WORK ITEM:
Transcribe all of the data verbatim, please, and leave out its pictures.
★ ★ ★
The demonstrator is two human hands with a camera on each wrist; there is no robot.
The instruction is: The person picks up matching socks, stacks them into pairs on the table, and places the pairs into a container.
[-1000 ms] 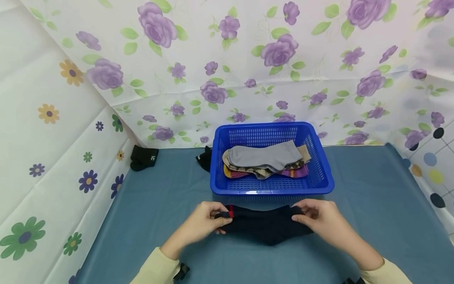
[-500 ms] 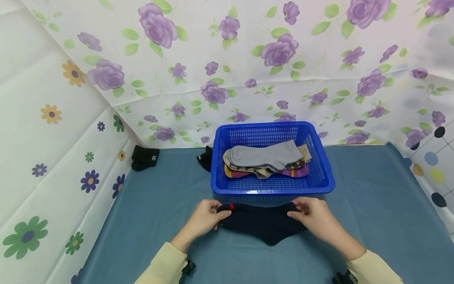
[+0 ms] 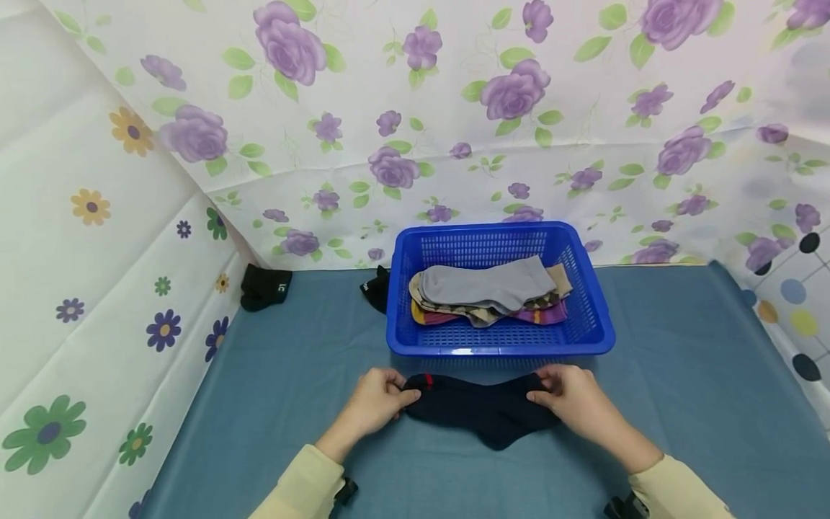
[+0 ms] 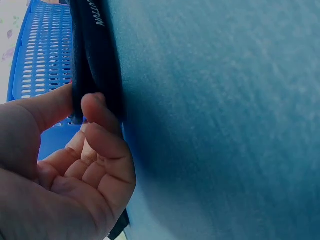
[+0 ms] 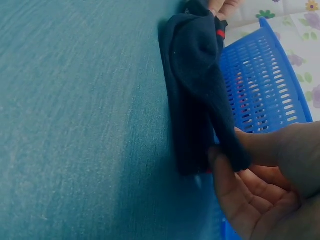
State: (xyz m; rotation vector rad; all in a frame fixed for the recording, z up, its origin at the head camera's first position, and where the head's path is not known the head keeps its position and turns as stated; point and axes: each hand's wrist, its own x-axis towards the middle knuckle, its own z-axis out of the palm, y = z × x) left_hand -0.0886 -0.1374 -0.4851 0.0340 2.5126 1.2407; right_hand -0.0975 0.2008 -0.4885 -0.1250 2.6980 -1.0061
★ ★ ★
RESPONSE TO THE TASK:
The demonstrator is two human hands with a camera on each wrist; there is no robot.
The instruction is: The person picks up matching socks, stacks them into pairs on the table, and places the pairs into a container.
[-1000 ms] 
[-500 ms] 
[+0 ms] 
[+0 ms] 
[+0 ms] 
State: (xyz m; rotation vector rad; all in a frame fixed for the recording, z up, its origin at the head camera's first position, and where the head's path is not known the head keeps its position and turns as stated; point and axes: each hand's wrist, its own x-axis towards the middle knuckle, its own z-axis out of the palm, y = z × x) left_hand -0.0886 -0.1374 -0.4851 0.0340 2.5126 1.2407; right_hand -0.0975 0.2008 -0.4885 -0.1250 2.6980 -1.0061

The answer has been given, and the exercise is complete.